⟨
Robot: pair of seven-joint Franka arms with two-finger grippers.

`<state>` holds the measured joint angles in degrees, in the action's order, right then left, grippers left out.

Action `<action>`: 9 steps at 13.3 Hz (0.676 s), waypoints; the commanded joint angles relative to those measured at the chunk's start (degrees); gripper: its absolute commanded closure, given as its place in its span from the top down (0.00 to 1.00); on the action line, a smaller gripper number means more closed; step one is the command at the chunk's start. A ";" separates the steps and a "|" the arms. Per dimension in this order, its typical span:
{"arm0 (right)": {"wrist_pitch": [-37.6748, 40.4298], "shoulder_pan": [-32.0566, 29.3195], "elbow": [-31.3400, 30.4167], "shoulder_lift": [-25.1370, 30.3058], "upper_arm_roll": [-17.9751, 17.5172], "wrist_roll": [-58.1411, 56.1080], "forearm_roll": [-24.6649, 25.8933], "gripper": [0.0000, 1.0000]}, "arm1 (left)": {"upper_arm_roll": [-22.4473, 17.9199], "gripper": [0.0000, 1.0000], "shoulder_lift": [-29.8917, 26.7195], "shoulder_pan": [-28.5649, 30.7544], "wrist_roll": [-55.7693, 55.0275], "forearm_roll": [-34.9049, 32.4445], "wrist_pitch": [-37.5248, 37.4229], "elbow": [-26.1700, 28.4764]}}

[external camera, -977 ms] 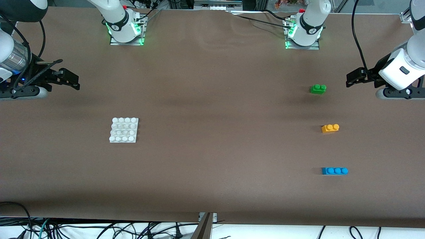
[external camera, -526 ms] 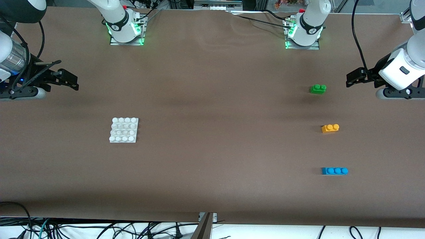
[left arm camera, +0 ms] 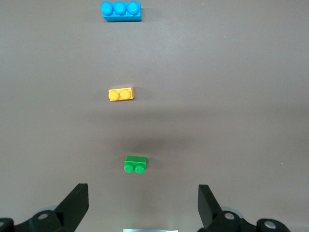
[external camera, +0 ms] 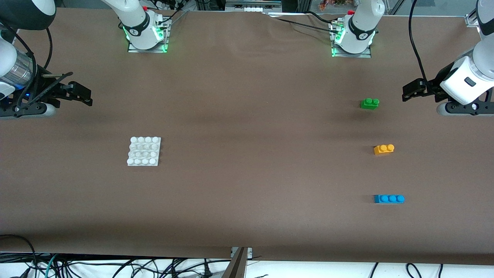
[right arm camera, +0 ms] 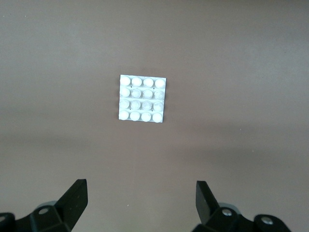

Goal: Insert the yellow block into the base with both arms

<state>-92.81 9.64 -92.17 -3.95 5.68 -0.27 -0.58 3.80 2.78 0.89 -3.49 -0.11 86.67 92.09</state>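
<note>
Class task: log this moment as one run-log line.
yellow block: untouched | base: bare | left end effector: open, waiting | right end effector: open

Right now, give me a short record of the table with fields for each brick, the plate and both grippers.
yellow block: small yellow-orange two-stud plastic brick, alone on the table toward the left arm's end
green two-stud brick: farther from the front camera than the yellow block
blue three-stud brick: nearest the front camera of the three
base: flat white square studded plate, nothing on it, toward the right arm's end
left gripper: open, holding nothing
right gripper: open, holding nothing
</note>
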 commanded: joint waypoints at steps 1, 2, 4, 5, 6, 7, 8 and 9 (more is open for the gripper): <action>0.70 -0.76 0.23 0.08 -0.58 -0.87 0.76 0.99 | 0.33 1.00 -0.15 0.42 1.12 0.11 -0.62 -0.24; 0.70 -0.76 0.23 0.08 -0.58 -0.87 0.76 0.99 | 0.33 1.00 -0.15 0.42 1.12 0.11 -0.62 -0.24; 0.61 -0.76 0.23 0.08 -0.58 -0.87 0.76 0.99 | 0.33 1.00 -0.15 0.42 1.12 0.11 -0.62 -0.24; 0.61 -0.76 0.15 0.08 -0.58 -0.78 0.76 0.99 | 0.33 1.00 -0.15 0.42 1.12 0.11 -0.62 -0.24; 0.70 -0.76 0.23 0.17 -0.58 -0.87 0.76 0.99 | 0.33 1.00 -0.15 0.42 1.12 0.11 -0.62 -0.24; 0.79 -0.76 0.23 0.26 -0.49 -0.87 0.76 0.99 | 0.33 1.00 -0.15 0.42 1.12 0.11 -0.62 -0.24; 0.70 -0.76 0.23 0.17 -0.49 -0.87 0.76 0.99 | 0.33 1.00 -0.15 0.42 1.12 0.11 -0.62 -0.24; 0.35 -0.85 0.23 0.17 -0.40 -0.87 0.76 0.99 | 0.33 1.00 -0.15 0.42 1.12 0.11 -0.62 -0.24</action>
<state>-92.81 9.62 -92.17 -3.99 5.70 -0.30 -0.54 3.80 2.78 0.89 -3.49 -0.11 86.67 92.09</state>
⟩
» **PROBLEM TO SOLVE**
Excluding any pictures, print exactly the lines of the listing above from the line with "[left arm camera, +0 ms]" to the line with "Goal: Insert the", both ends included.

» **REPLY TO THE TASK**
[left arm camera, +0 ms] 
[external camera, +0 ms] 
[right arm camera, +0 ms] 

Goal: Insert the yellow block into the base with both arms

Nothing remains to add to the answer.